Comprit-elle combien la pensée de Jacques s’était écartée d’elle ? Spontanément, elle allongea le bras, comme pour l’atteindre, et le reprendre, et l’attirer.
— « Ce vent ! » fit-il gaiement, sans paraître remarquer son geste. « Ça ne t’agace pas, cette trappe de cheminée qui branle ? Attends. »
Il s’agenouilla et glissa un vieux journal entre les deux lames de tôle, pour les caler. Elle le regardait faire, épuisée par tout ce qu’elle éprouvait et n’exprimait pas.

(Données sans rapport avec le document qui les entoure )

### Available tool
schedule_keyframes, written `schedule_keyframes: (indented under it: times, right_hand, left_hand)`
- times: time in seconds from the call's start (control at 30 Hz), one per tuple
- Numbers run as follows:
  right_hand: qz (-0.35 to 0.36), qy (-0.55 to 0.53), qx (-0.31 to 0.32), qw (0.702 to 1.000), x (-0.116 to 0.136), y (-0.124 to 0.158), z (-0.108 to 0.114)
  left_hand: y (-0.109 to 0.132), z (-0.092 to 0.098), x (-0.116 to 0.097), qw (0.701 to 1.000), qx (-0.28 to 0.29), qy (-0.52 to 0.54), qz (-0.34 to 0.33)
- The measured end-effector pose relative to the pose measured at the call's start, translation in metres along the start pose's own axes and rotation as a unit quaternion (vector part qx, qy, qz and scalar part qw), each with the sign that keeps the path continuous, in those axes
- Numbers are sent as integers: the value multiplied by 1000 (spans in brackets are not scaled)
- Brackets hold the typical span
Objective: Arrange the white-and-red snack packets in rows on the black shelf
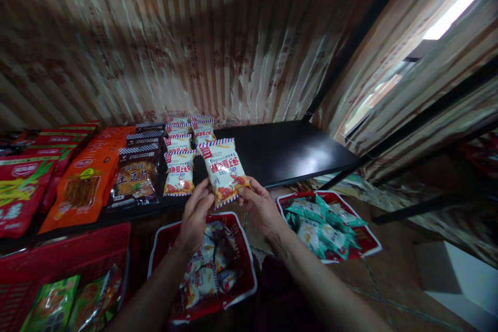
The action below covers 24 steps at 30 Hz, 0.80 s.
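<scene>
A white snack bag [224,167] with blue-and-red striped ends and red lettering is held up over the front edge of the black shelf [268,155]. My right hand [261,208] pinches its lower right corner, thumb on the front. At the lower left edge, my left hand [195,216] is closed on the same bag, its fingertips partly behind it. Matching bags [179,172] stand in two short rows on the shelf, just left of the held one. Below my hands, a red basket [249,249] with a pale rim contains more of these bags.
Dark potato-slice packs [139,176], orange packs [83,181] and red packs [27,187] line the shelf's left part. Another red basket [371,245] holds green bags [324,225]. Green packs [52,303] lie in a red crate [97,244]. A white box [467,275] sits on the floor.
</scene>
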State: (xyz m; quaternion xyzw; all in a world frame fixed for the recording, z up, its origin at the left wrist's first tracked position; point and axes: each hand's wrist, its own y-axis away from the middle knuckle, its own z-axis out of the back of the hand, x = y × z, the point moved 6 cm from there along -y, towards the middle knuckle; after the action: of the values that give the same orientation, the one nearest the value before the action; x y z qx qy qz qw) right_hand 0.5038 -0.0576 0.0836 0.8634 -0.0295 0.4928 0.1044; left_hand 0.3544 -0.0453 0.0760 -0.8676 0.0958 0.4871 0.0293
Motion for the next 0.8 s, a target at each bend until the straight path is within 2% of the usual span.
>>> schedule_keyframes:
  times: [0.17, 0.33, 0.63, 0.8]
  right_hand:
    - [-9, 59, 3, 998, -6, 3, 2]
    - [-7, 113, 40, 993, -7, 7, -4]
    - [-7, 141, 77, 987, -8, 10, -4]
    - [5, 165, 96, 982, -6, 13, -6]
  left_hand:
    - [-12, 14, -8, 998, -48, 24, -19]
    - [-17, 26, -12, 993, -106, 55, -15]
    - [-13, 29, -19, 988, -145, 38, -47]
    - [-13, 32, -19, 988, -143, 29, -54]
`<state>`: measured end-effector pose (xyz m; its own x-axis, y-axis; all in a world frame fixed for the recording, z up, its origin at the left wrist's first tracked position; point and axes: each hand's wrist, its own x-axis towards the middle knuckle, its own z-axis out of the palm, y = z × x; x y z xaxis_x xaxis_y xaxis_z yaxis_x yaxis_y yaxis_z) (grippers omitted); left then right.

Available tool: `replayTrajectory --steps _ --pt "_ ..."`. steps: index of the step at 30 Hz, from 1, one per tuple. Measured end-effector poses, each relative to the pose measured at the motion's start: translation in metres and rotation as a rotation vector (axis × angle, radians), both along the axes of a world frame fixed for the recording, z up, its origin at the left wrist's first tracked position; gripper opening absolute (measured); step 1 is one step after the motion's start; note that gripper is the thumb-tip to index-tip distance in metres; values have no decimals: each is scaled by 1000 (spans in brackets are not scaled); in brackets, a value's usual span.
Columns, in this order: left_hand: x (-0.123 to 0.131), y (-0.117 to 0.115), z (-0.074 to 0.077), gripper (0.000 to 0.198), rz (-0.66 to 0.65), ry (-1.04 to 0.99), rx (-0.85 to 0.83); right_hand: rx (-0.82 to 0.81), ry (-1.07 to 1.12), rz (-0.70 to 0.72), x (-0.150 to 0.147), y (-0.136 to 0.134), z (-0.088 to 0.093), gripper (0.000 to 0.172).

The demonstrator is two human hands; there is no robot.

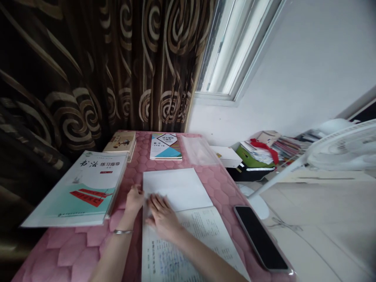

— « Voilà », dit-il en se relevant. Il soupira, et, sans trop peser cette fois ce qu’il disait : « Oui, ce vent… On a envie que l’hiver soit fini, que le printemps revienne… »
Il se souvenait évidemment des printemps qu’il avait passés au loin. Elle sentit aussi qu’il se disait : « Au mois de mai, je ferai ceci, j’irai là. »
« Et dans ce printemps », songea-t-elle, « quelle place me fait-il, à moi ? »
La pendule venait de sonner.
— « Neuf heures », dit Jacques, comme s’il s’apprêtait à partir.
Gise aussi avait entendu tinter les neuf coups. « Que de soirs », pensait-elle, « que de soirs, j’ai passés là, près de cette lampe, à attendre, à espérer ; et la pendule sonnait comme aujourd’hui ; et Jacques avait disparu. Maintenant il est là, dans cette chambre, près de moi. Il est là. Il écoute, en même temps que moi, sonner la pendule… »
Jacques était revenu près du lit.
— « Allons », dit-il, « il faut que je te laisse dormir. » « Il est là », se répétait-elle, fermant à demi les yeux pour mieux le regarder. « Il est là ! Et pourtant la vie, le monde, toutes les choses autour de nous restent indifférentes, pareilles ! Rien n’est autre… » Elle eut même l’impression — pénible comme un remords — qu’elle non plus, malgré tout, n’était pas « autre », qu’elle n’était pas suffisamment « autre ».
Il ne voulait pas avoir l’air trop pressé de partir, et il restait debout, contre le lit. Sans le moindre trouble, il toucha la petite main brune abandonnée sur le drap. Il distinguait l’odeur des rideaux de cretonne, à laquelle se mêlait ce soir une pointe acide, qui lui parut peu agréable tant qu’il l’attribua à la fièvre, mais qu’il respira joyeusement dès qu’il eut aperçu le citron coupé dans une soucoupe sur la table de nuit.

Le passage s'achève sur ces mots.